I didn’t save the file.
Ugh! I came back to work on him… and he doesn’t exist on my computer at all.
I don’t think it would be too crazy to reanimate him, but I hate redoing work, it hurts my soul, so I’m just going to build a brand new guy and go again.
Meet Bald Guy, he’s a friend of Hat Guy who again I found here.
Let’s go through the colours for this guy now:Brown Boots #cc6029, Front Leg Jeans #105a75, Back Leg Jeans #0a3f5f, Shadow Skin #db7441, Normal Skin #e69d79, Light Green Tank Top Green #17a36d, Dark Green Tank Top Shadow Green #128258 & Black is Black Black #000000:
Here is the dude in grid form if you want to build him up:
So, first we build up the walking animation in the exact same way we did in the last tutorial (Pixel Art Tutorial – Walking), to get this:
I like the way that Pyxel Edit does animation. You can see above the blue border and the orange border… those are for the walking animation I set up.
You create an animation section, tell it where the start is, the blue border and how many frames are in the animation so that it works out the end, the orange border.
This means you can have multiple animations on one page, which is super handy because you end up copy and pasting a lot from various frames.
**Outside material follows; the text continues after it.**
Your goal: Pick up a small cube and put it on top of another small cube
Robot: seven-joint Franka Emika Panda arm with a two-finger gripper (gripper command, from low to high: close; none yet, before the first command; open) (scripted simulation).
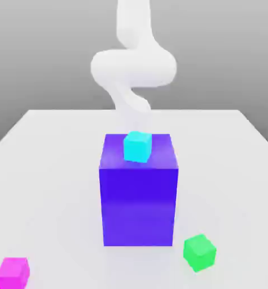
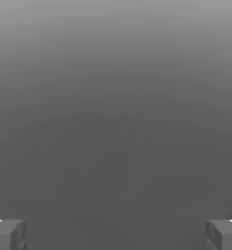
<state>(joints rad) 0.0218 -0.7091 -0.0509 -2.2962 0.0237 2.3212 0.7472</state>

The other good thing about Pyxel Edit is that you can then export only the animation that you want. I think this is something I really struggled with in Photoshop.
So… we’re now in a spot where I intended to start the tutorial:
When we add in the background, our two dudes can look for trouble together:
Ah dang, I forgot Coil doesn’t do images side by side. Oh well, they’re side by side if the street is running parallel to this page… like Double Dragon:
Alright, to make this walk look more realistic, we want to bob the whole torso slightly when there is a leg taking the full weight of the step:
Since the torso is on a separate layer, it was super easy to drop the whole torso layer by a single pixel on the frames that I highlighted in the screen shot above.
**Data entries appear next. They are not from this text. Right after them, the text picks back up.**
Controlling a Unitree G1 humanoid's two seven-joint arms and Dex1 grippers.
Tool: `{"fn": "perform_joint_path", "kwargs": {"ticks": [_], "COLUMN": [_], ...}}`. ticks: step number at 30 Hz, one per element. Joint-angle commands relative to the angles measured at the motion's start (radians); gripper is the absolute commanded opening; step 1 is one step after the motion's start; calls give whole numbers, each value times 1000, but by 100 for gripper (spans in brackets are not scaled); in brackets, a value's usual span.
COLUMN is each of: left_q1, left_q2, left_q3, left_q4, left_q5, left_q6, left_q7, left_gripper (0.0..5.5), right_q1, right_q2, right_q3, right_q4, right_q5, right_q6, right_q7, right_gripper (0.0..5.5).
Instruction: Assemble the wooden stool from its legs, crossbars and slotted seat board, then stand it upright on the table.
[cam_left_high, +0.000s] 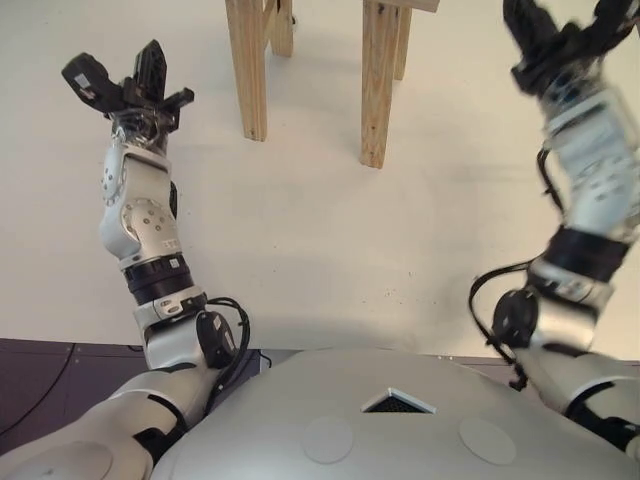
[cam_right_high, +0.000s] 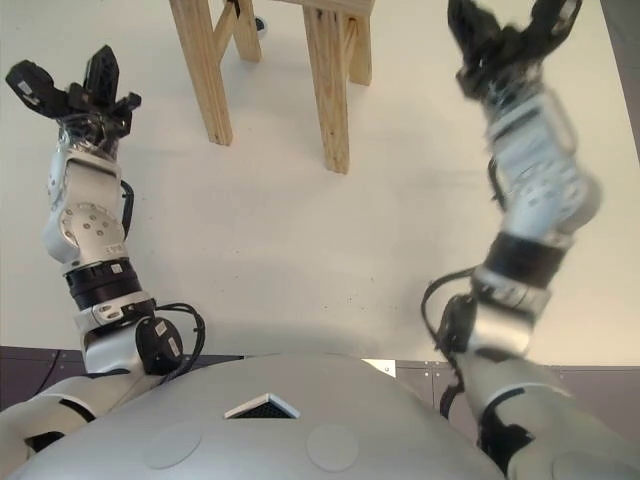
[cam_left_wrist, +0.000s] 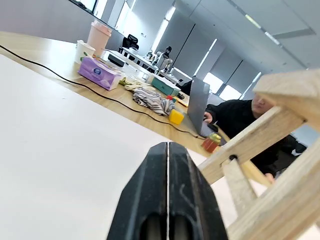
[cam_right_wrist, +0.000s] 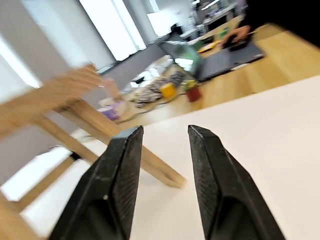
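The wooden stool (cam_left_high: 378, 90) stands upright on the white table (cam_left_high: 320, 230); its pale legs rise out of the top of the eye views, and a crossbar joins them in the left wrist view, where the stool (cam_left_wrist: 270, 135) is close by. My left gripper (cam_left_high: 150, 70) is raised over the table to the left of the stool, its fingers (cam_left_wrist: 168, 165) pressed together on nothing. My right gripper (cam_left_high: 565, 25) is held up to the right of the stool. Its fingers (cam_right_wrist: 120, 165) are apart with nothing between them, and the stool (cam_right_wrist: 65, 100) lies beyond them.
Behind the white table stands a long wooden desk (cam_left_wrist: 50, 50) with a cable, cups, a tissue pack, small items and a laptop (cam_left_wrist: 197, 102). The white table's front edge (cam_left_high: 60, 338) runs just before my torso. Open table surface lies between my arms.
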Motion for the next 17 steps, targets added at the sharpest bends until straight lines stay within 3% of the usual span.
{"fn": "perform_joint_path", "kwargs": {"ticks": [1, 6, 12, 17], "left_q1": [63, 47, 50, 66], "left_q2": [-16, -4, 49, 24], "left_q3": [-124, -168, -188, -190], "left_q4": [-89, -86, -104, -99], "left_q5": [68, 57, 54, 53], "left_q6": [-40, -11, 36, 11], "left_q7": [-30, -49, -86, -70], "left_gripper": [0, 0, 0, 0], "right_q1": [133, 178, 202, 145], "right_q2": [116, 190, 235, 214], "right_q3": [187, 236, 279, 219], "right_q4": [-44, -36, 4, 45], "right_q5": [-204, -287, -300, -214], "right_q6": [-181, -283, -350, -318], "right_q7": [-91, -148, -149, -99], "right_gripper": [88, 2, 2, 2]}}
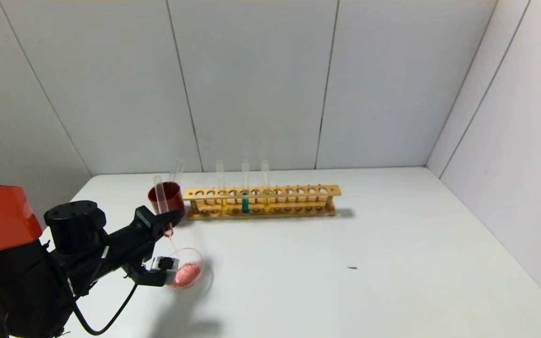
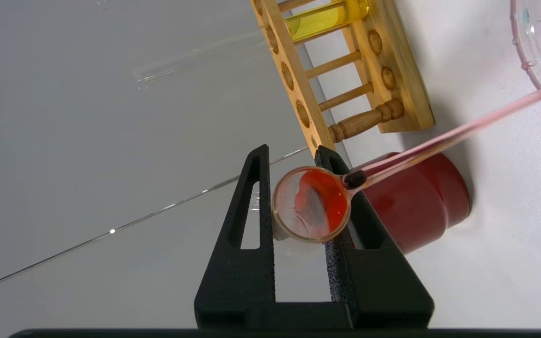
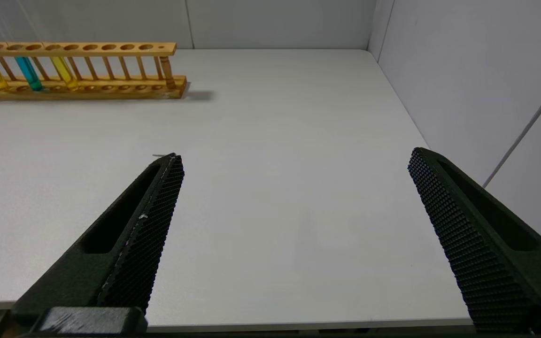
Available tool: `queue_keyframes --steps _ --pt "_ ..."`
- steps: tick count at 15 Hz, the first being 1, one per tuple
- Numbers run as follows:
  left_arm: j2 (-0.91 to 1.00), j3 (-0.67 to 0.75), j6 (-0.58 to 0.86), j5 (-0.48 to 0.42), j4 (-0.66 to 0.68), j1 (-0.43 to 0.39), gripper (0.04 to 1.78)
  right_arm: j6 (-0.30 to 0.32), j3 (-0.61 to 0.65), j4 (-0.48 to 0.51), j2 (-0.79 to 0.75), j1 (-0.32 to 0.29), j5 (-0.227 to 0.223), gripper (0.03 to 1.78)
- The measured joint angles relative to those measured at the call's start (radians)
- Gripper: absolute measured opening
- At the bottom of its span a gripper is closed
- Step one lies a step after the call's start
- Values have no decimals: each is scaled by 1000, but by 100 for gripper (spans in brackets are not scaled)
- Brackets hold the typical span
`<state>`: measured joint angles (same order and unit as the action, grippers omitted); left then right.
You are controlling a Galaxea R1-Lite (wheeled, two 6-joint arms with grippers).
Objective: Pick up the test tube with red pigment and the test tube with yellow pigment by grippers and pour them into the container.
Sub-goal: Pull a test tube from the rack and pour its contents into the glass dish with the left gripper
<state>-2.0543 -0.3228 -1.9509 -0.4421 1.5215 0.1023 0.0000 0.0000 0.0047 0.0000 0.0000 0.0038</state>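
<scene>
Nearest, at the table's (image 1: pixel 392 263) front left: left gripper (image 1: pixel 167 224) clamped on the test tube with red pigment (image 1: pixel 161 202), mouth tipped down, a thin pink stream falling into the container (image 1: pixel 187 270), already holding a shallow pink pool. Seen from the left wrist: both black fingers (image 2: pixel 256 206) pressed against the tube's rim (image 2: pixel 310 205), orange-red liquid gathered on one side. Right gripper (image 3: pixel 294 220) low over the table's right side, jaws spread wide apart, holding nothing. Just behind the tube: dark red cup (image 1: pixel 166 197), a clear empty tube leaning inside. Farther back: wooden rack (image 1: pixel 261 201) carrying the test tube with yellow pigment (image 1: pixel 223 190), a teal tube (image 1: pixel 245 190) and a second yellow tube (image 1: pixel 266 188), all upright.
</scene>
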Motion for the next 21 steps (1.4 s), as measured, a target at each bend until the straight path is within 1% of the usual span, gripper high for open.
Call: queue_keyframes --steps 7,13,16,21 --pt "12 3 -2 -2 0 13 35 0 0 0 0 0 0 175" --pt "36 30 -48 -6 0 15 35 0 0 0 0 0 0 175" --pt "39 30 -61 -4 0 31 35 0 0 0 0 0 0 175" --pt "44 22 -164 -4 0 41 35 0 0 0 0 0 0 175"
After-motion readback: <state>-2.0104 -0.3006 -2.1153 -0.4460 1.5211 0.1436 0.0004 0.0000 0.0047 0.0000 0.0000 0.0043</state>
This gives our guy a little spring in his step:
I’d also like to work on his arms… most people move their arms when they step… and most people swing the opposite arm to the foot that is stepping… for balance… unless you’re Jack Donaghy in your first television appearance:
Okay, so this is my first attempt:
I think it’s way too much… it’s like he’s twisting his body and then his arms suddenly get bigger for no reason.
I thought if I move the arms in and out, it might do the job… but he looks like his arms are going ballistic and are completely out of sync with his legs…
I tried to slow it down a touch, but it’s still totally out of sync:
Even though this one looks like his arms are going in and out of his body like so many turtle limbs, I think this is the right move. It gives the impression that his body is twisting with each step:
I realised the secret is to get the head to sell it:
This is a 6 frame walk cycle, with 3 frames to move the front leg from front to back and then the back leg to move from front to back. Obviously things look way smoother when you make 12 frame walk cycles and more…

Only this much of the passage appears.